YOUR OBJECTIVE: Repeat exactly what appears from the opening line of the listing to the line with "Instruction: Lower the", inclusive.

COLLECTED MATERIAL:
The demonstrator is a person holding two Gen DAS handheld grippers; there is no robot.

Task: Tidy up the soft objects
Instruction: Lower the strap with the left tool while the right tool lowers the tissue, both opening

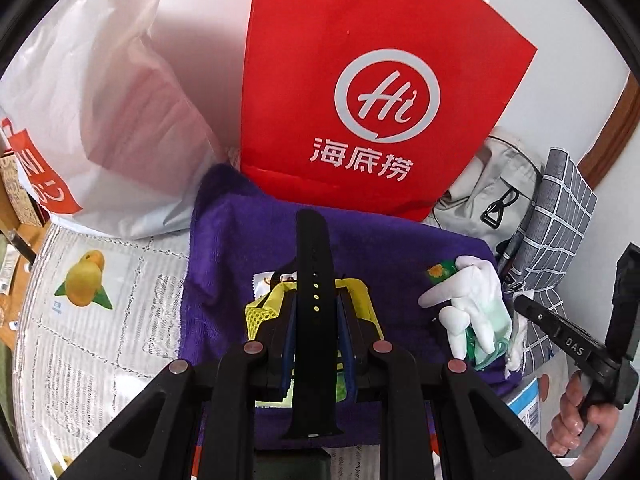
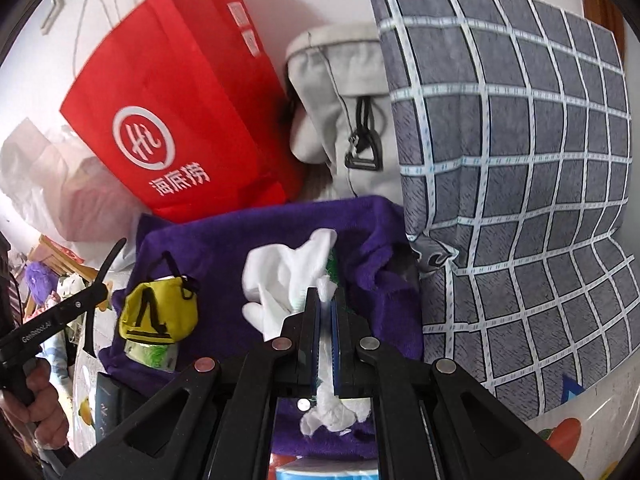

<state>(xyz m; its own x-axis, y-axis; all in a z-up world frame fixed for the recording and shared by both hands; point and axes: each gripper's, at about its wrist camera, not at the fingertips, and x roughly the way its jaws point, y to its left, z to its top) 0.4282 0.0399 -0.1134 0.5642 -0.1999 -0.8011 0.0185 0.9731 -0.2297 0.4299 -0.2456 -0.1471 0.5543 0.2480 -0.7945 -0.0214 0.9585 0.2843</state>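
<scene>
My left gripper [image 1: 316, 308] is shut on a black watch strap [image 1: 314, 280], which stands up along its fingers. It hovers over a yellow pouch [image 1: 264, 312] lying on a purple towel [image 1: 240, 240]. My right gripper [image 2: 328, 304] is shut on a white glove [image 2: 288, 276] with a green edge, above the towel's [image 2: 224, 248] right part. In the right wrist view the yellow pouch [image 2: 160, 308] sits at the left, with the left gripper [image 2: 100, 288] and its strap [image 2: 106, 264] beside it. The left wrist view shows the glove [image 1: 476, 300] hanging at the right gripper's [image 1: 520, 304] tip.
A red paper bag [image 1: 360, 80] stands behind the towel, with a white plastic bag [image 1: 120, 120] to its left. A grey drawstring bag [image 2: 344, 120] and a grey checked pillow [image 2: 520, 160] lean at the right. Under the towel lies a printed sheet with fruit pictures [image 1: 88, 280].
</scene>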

FINISHED EXERCISE:
The demonstrator is a person holding two Gen DAS handheld grippers; there is no robot.

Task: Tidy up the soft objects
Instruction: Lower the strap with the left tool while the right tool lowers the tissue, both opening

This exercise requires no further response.